Policy Priority Inference
Policy Priority Inference (PPI) is a research programme that aims to model the causal link between government expenditure and policy outcomes, while simultaneously accounting for the multidimensionality and complexity of development.
PPI employs computational methods to overcome the limitations of coarse-grained data on development indicators and public spending. A key output from the programme is an analytical tool that helps governments measure the impact of public expenditure on development outcomes. It supports evidence-based decision-making in an environment characterised by budget constraints, concurrent and competing targets, multidimensional development, imperfect governance, and context-specific interdependencies between policy issues. This tool uses a specific type of artificial intelligence called agent computing (or agent-based modelling), which allows modelling of socioeconomic agents and their decision- making processes, providing a transparent alternative to black-box approaches.
The PPI toolkit has been deployed in various countries through collaborations with multilateral organisations and governments to support development planning and evaluation in multidimensional settings.
The PPI research programme emerged in 2018 from a collaboration between The Alan Turing Institute, the Centro de Investigación y Docencia Económica, and the United Nations Development Programme. Currently, PPI continues its development at The Alan Turing Institute as one of the research strands of the Computational Social Science Group, part of the Institute’s Public Policy Programme.
The PPI toolkit
There are two versions of the PPI tool. The original model, written in Python, has been adopted by various users in public organisations.
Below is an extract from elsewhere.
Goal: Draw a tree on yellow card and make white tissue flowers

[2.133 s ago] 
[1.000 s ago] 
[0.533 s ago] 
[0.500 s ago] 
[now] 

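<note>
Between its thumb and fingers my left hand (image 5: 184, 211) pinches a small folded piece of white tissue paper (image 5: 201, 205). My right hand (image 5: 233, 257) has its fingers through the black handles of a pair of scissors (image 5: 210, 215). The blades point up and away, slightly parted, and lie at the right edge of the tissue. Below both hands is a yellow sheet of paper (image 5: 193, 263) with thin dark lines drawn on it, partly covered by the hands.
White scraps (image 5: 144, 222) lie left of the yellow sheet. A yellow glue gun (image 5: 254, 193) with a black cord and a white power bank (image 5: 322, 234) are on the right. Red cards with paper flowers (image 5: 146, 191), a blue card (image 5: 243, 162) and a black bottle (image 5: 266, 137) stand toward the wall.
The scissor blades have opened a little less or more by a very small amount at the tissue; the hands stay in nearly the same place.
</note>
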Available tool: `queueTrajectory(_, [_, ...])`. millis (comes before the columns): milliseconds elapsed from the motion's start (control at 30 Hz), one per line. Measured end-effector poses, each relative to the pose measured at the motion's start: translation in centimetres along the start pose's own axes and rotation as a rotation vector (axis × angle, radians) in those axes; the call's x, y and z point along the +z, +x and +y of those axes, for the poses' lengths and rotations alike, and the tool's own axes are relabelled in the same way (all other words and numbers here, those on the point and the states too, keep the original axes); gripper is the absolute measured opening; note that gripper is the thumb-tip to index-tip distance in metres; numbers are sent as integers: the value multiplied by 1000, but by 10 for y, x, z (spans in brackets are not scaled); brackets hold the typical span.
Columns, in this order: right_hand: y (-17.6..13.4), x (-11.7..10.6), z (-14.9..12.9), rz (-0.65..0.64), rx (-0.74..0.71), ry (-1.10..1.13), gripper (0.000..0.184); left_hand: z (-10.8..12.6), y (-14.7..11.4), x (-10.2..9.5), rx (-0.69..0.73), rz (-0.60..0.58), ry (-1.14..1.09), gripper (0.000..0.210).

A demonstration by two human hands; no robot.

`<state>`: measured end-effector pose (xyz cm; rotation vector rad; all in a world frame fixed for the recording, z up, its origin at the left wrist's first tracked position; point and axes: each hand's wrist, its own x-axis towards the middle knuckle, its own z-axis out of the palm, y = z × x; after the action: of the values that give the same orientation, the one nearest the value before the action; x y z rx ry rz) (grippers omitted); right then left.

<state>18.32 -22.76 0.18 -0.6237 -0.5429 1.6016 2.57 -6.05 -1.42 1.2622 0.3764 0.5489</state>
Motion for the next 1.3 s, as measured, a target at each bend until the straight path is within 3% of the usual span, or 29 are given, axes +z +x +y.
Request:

However, as working with code still imposes a significant adoption barrier, the research programme has created an online ‘app’ version with a graphical model and data templates for easy usage.
You can read the details about the latest version of the PPI model in this publication.
The new PPI app has been developed to run a simplified version of the PPI model. It is a responsive, user-friendly AI tool that simulates the policymaking process that allows you to interpret and analyse your data through a simple, clear interface without the need for any coding, providing interactive visualisations of the outputs.
The Python code
You can read the details about the latest version of the PPI model in this publication. The original model has been written in Python, and the links below provide access to its source code as well as to a package that can be installed via PyPI. In addition, this website provides a series of tutorials to use the Python version of the PPI model.
Policy Priorities & AI for SDGs Data Challenge
In January 2024 The Alan Turing Institute hosted an event gathering 30 teams from around the world to engage in a challenge using open spending data, development indicators, and the PPI app. The teams developed different policy-prioritisation strategies towards the UN’s Sustainable Development Goals.